▸ Task details:
Would you output the whole of the data exactly?
Information provided START
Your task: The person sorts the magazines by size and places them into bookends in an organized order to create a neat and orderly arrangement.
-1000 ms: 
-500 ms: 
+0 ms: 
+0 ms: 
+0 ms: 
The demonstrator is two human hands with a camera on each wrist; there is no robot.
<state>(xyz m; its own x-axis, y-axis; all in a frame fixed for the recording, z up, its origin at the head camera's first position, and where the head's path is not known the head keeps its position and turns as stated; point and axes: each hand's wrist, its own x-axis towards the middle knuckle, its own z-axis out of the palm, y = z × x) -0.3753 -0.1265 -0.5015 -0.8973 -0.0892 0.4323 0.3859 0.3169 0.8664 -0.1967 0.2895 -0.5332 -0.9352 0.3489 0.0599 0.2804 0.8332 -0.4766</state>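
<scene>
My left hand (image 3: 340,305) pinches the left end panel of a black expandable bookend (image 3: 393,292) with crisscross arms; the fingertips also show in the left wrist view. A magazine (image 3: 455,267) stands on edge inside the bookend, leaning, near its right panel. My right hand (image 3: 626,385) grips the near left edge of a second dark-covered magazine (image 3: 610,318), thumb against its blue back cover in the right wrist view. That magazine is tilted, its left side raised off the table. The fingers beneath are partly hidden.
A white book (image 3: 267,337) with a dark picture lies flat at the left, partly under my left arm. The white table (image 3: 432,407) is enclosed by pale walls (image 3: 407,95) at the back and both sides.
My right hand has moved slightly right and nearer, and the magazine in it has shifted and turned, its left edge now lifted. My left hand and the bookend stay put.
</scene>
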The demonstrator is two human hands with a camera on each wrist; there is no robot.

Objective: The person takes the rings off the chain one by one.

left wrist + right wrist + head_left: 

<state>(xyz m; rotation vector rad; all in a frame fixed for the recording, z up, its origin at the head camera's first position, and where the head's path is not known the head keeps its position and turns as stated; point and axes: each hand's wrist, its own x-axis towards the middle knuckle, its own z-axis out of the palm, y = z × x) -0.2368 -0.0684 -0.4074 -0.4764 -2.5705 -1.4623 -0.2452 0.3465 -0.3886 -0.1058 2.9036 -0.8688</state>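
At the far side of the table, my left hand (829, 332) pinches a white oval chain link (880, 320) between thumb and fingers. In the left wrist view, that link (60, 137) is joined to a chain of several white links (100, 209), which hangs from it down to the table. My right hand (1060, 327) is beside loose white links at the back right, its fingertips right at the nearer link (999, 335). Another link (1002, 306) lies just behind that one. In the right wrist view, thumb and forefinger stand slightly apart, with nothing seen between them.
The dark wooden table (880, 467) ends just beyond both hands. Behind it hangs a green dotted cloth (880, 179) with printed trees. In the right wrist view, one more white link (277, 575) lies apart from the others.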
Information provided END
▸ Task solution:
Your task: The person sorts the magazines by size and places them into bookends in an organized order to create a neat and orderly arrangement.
-1000 ms: 
-500 ms: 
+0 ms: 
+0 ms: 
+0 ms: 
The demonstrator is two human hands with a camera on each wrist; there is no robot.
<state>(xyz m; its own x-axis, y-axis; all in a frame fixed for the recording, z up, its origin at the head camera's first position, and where the head's path is not known the head keeps its position and turns as stated; point and axes: each hand's wrist, its own x-axis towards the middle knuckle, its own z-axis out of the palm, y = z × x) -0.3753 -0.1265 -0.5015 -0.8973 -0.0892 0.4323 0.3859 0.3169 0.8664 -0.1967 0.2895 -0.5332 -0.9352 0.3489 0.0599 0.2804 0.8332 -0.4766</state>
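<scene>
My left hand (image 3: 340,305) pinches the left end panel of a black expandable bookend (image 3: 393,292) with crisscross arms; the fingertips also show in the left wrist view. A magazine (image 3: 455,267) stands on edge inside the bookend, leaning, near its right panel. My right hand (image 3: 626,385) grips the near left edge of a second dark-covered magazine (image 3: 610,318), thumb against its blue back cover in the right wrist view. That magazine is tilted, its left side raised off the table. The fingers beneath are partly hidden.
A white book (image 3: 267,337) with a dark picture lies flat at the left, partly under my left arm. The white table (image 3: 432,407) is enclosed by pale walls (image 3: 407,95) at the back and both sides.
My right hand has moved slightly right and nearer, and the magazine in it has shifted and turned, its left edge now lifted. My left hand and the bookend stay put.
</scene>
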The demonstrator is two human hands with a camera on each wrist; there is no robot.

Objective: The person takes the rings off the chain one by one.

left wrist + right wrist + head_left: 

<state>(xyz m; rotation vector rad; all in a frame fixed for the recording, z up, its origin at the head camera's first position, and where the head's path is not known the head keeps its position and turns as stated; point and axes: each hand's wrist, its own x-axis towards the middle knuckle, its own z-axis out of the palm, y = z × x) -0.2368 -0.0684 -0.4074 -0.4764 -2.5705 -1.4623 -0.2452 0.3465 -0.3886 -0.1058 2.9036 -0.8688</state>
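At the far side of the table, my left hand (829, 332) pinches a white oval chain link (880, 320) between thumb and fingers. In the left wrist view, that link (60, 137) is joined to a chain of several white links (100, 209), which hangs from it down to the table. My right hand (1060, 327) is beside loose white links at the back right, its fingertips right at the nearer link (999, 335). Another link (1002, 306) lies just behind that one. In the right wrist view, thumb and forefinger stand slightly apart, with nothing seen between them.
The dark wooden table (880, 467) ends just beyond both hands. Behind it hangs a green dotted cloth (880, 179) with printed trees. In the right wrist view, one more white link (277, 575) lies apart from the others.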

The exercise is now done.